- _About this task_
Without including the pictures, copy each line below exactly as it reads.

********

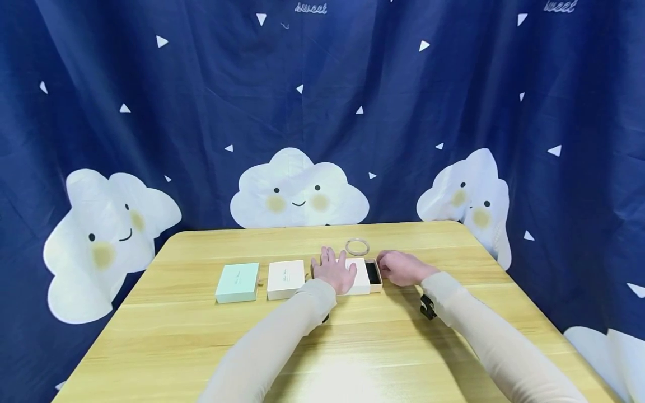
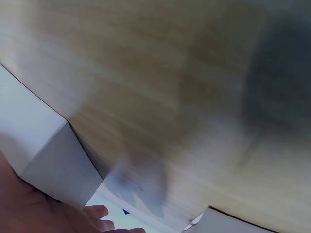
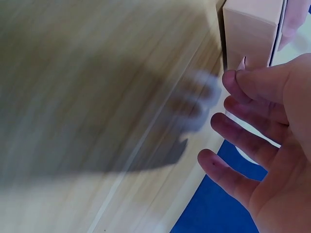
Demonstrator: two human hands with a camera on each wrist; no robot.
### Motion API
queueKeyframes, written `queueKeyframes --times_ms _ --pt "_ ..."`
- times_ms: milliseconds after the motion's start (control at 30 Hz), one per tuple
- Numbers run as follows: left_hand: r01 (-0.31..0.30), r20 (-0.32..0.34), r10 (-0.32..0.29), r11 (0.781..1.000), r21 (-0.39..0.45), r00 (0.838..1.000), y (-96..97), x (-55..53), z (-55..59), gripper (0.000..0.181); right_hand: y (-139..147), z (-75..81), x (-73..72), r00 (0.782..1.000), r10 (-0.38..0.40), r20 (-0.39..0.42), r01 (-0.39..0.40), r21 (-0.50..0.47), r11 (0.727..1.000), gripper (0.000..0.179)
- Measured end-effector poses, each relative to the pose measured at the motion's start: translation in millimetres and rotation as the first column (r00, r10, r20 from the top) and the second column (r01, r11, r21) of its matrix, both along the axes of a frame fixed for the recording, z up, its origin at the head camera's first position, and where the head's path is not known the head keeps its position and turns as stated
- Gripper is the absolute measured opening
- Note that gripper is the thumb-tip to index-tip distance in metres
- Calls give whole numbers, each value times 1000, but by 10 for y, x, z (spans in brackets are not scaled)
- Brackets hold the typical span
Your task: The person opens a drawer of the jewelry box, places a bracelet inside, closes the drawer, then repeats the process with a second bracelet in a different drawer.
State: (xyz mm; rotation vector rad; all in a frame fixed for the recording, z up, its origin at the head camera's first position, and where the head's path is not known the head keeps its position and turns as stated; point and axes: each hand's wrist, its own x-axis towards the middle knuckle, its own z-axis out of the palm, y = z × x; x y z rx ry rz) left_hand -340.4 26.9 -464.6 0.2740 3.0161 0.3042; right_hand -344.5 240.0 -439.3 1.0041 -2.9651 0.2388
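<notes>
My left hand (image 1: 335,272) lies with its fingers spread on a white drawer-style gift box (image 1: 358,284). Its palm and fingers are against this box in the left wrist view. Out of the box's right end shows a pinkish drawer (image 1: 375,289) with a black insert (image 1: 372,272), partly slid out. At the drawer's front end, my right hand (image 1: 403,268) pinches a small pink ribbon tab (image 3: 242,63) between thumb and forefinger; the other fingers are loosely bent. Behind the box, a pale bangle (image 1: 346,247) lies flat on the table.
Left of my left hand stands another white box (image 1: 285,279), with a mint green box (image 1: 238,282) farther left. All rest on a light wooden table (image 1: 151,336). A dark blue curtain (image 1: 322,123) with cloud prints hangs behind the table.
</notes>
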Motion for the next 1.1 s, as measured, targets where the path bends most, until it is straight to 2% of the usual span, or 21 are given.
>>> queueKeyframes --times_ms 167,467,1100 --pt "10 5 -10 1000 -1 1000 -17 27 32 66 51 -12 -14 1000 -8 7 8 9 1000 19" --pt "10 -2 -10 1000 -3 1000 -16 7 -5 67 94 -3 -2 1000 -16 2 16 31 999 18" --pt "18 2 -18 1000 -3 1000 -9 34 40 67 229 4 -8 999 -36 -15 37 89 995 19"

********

- _Response area_
Demonstrator: two human hands with a camera on each wrist; no robot.
### Motion API
queueKeyframes, written `queueKeyframes --times_ms _ --pt "_ ..."`
- times_ms: milliseconds after the motion's start (control at 30 Hz), one per tuple
- Numbers run as follows: left_hand: r01 (-0.31..0.30), r20 (-0.32..0.34), r10 (-0.32..0.29), r11 (0.781..1.000), r21 (-0.39..0.45), r00 (0.838..1.000), y (-96..97), x (-55..53), z (-55..59), gripper (0.000..0.181); right_hand: y (-139..147), z (-75..81), x (-73..72), r00 (0.782..1.000), r10 (-0.38..0.40), r20 (-0.39..0.42), r01 (-0.39..0.40), r21 (-0.50..0.47), r11 (0.727..1.000), gripper (0.000..0.179)
- Measured end-effector poses, each relative to the pose measured at the motion's start: translation in millimetres and rotation as the first column (r00, r10, r20 from the top) and the second column (r01, r11, r21) of its matrix, both along the axes of a frame fixed for the recording, z up, its origin at the head camera's first position, and where the head's path is not known the head keeps its position and turns as stated
- Gripper is the absolute measured opening
- Note that gripper is the thumb-tip to index-tip distance in metres
- Calls give whole numbers, each value times 1000, but by 10 for y, x, z (spans in brackets are not scaled)
- Brackets hold the typical span
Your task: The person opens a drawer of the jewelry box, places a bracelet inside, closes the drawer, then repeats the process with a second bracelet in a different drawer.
State: (xyz mm; rotation vector rad; all in a frame fixed for the recording, z up, its origin at the head camera's first position, and where the head's path is not known the head keeps its position and turns as stated; point and axes: each hand's wrist, its own x-axis towards the middle knuckle, its own z-axis out of the palm, y = z × x; x y z rx ry rz) left_hand -340.4 26.9 -464.6 0.2740 3.0161 0.3042; right_hand -344.5 240.0 -439.3 1.0041 -2.9651 0.2388
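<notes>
My left hand (image 1: 335,272) lies with its fingers spread on a white drawer-style gift box (image 1: 358,284). Its palm and fingers are against this box in the left wrist view. Out of the box's right end shows a pinkish drawer (image 1: 375,289) with a black insert (image 1: 372,272), partly slid out. At the drawer's front end, my right hand (image 1: 403,268) pinches a small pink ribbon tab (image 3: 242,63) between thumb and forefinger; the other fingers are loosely bent. Behind the box, a pale bangle (image 1: 346,247) lies flat on the table.
Left of my left hand stands another white box (image 1: 285,279), with a mint green box (image 1: 238,282) farther left. All rest on a light wooden table (image 1: 151,336). A dark blue curtain (image 1: 322,123) with cloud prints hangs behind the table.
</notes>
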Motion for the next 1.1 s, as measured, targets where the path bends most, until it is straight to 2% of the usual span, or 21 are given.
>>> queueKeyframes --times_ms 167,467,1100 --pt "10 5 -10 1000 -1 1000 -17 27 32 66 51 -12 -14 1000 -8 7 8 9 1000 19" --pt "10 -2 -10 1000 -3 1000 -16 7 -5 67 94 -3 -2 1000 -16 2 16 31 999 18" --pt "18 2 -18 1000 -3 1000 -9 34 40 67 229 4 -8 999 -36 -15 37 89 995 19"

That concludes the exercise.